Material for the task
^^^^^^^^^^^^^^^^
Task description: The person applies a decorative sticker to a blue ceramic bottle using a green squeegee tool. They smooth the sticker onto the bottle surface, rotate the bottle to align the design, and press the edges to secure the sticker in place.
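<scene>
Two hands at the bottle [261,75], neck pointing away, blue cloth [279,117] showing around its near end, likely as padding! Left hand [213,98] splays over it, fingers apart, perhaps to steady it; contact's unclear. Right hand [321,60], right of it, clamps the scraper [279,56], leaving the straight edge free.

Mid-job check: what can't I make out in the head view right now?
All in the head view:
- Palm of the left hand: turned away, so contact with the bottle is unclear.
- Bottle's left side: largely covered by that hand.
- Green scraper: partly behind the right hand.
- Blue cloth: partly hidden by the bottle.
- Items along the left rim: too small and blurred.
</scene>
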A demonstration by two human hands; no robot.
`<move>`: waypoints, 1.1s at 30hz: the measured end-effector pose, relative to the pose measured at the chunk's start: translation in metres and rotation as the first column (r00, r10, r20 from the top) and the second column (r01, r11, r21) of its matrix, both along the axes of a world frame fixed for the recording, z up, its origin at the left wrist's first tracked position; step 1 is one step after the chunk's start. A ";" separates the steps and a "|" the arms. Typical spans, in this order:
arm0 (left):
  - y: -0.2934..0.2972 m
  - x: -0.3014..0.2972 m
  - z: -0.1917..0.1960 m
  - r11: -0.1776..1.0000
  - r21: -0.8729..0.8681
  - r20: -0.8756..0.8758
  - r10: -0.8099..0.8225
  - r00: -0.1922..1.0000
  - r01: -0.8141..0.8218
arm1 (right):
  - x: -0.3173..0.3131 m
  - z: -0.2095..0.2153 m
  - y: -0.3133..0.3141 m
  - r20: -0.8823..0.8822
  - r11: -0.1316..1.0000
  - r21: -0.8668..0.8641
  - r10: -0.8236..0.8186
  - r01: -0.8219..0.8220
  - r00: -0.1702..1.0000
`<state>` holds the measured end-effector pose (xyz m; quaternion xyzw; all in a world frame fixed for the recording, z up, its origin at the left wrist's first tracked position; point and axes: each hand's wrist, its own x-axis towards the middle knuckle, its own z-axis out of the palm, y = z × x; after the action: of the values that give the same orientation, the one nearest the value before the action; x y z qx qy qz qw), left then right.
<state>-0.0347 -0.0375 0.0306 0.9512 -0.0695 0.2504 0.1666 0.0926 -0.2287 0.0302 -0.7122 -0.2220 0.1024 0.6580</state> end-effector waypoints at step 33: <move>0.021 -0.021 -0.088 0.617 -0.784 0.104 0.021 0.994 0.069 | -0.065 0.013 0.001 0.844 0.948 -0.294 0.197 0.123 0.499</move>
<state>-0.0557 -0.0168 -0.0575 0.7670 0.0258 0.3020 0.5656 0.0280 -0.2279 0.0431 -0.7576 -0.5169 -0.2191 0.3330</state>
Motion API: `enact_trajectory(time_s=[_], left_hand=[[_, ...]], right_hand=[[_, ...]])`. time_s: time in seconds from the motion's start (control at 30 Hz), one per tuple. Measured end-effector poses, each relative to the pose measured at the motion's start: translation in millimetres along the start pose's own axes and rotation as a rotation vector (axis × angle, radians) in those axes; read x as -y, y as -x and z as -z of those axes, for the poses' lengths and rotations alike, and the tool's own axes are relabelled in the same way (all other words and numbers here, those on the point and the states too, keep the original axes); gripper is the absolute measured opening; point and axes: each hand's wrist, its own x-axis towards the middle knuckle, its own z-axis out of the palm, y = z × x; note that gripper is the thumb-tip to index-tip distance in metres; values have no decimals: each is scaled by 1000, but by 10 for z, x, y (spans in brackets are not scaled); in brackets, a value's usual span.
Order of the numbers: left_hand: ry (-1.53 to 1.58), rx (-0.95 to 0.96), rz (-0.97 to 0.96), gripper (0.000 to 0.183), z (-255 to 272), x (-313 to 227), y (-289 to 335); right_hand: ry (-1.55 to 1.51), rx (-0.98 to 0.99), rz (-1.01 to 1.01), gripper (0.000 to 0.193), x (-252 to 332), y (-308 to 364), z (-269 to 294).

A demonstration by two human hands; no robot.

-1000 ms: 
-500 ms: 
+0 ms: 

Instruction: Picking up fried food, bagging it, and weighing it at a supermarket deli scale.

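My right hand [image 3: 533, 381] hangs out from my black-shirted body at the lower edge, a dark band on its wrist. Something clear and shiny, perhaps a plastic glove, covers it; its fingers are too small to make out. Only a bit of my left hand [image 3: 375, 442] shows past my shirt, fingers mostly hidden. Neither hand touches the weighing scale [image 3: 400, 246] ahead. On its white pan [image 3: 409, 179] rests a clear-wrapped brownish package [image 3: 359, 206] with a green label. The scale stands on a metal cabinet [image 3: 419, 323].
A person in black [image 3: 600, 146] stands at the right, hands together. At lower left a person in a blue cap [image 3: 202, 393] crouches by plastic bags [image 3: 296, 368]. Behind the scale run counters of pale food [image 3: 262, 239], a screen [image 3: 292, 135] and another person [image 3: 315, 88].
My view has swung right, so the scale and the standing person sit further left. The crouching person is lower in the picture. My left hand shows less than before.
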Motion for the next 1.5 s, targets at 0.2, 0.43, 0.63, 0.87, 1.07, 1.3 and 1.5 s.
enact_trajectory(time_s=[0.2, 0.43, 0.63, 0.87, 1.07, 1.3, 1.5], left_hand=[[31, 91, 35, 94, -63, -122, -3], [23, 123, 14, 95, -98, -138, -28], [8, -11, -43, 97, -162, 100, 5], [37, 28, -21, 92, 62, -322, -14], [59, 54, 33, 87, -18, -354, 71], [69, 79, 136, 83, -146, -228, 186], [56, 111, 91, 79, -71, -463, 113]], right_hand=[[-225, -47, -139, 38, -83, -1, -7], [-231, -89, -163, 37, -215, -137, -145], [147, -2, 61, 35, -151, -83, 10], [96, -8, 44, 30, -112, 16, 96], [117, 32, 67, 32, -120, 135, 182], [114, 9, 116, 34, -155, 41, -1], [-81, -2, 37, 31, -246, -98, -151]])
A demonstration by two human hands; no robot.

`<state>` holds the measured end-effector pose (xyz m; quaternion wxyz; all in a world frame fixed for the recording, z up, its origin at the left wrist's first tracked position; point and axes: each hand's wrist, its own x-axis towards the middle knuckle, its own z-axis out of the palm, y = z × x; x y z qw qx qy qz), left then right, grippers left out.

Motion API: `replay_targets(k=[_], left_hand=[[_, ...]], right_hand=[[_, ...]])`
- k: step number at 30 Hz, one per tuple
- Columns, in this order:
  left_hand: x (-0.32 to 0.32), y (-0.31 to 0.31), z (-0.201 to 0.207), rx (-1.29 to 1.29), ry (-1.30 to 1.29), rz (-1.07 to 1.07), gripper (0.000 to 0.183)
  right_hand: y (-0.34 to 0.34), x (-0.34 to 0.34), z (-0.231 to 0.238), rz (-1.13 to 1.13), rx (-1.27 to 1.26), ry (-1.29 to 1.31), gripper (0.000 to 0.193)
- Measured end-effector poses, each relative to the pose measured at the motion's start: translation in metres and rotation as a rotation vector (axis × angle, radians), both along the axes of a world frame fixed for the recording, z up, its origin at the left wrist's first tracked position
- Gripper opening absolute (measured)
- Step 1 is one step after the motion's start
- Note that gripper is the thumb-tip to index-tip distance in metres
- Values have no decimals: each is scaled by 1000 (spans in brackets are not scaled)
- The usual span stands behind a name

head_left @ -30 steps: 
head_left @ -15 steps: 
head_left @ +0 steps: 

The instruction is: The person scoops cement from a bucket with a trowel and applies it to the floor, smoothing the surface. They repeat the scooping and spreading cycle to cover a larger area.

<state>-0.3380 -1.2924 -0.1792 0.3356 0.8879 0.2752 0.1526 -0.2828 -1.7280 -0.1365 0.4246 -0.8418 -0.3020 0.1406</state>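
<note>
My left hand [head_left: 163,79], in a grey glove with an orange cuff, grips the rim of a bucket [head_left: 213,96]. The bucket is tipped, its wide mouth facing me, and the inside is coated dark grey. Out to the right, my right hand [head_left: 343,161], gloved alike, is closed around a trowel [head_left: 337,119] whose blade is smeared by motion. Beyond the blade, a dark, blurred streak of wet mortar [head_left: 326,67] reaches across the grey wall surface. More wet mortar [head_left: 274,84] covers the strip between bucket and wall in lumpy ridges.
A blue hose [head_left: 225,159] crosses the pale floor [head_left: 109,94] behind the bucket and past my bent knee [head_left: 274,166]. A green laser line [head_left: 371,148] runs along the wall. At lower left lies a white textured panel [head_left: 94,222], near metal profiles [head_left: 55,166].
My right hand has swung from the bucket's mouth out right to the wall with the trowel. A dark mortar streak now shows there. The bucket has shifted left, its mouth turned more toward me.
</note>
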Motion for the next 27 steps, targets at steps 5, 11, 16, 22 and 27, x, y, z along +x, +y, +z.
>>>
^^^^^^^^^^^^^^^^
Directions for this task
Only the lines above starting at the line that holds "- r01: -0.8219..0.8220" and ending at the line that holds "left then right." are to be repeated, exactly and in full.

Answer box
  - r01: -0.8219..0.8220
  - r00: -0.1702..1.0000
`<state>` holds the measured end-effector pose (xyz m; quaternion xyzw; all in a world frame fixed for the recording, z up, its origin at the left wrist's first tracked position; point and axes: each hand's wrist, its own x-axis towards the middle knuckle, its own z-axis out of the palm, y = z × x; after the action: of the values that give the same orientation, the one nearest the value before the action; x y z qx qy qz qw), left then right.

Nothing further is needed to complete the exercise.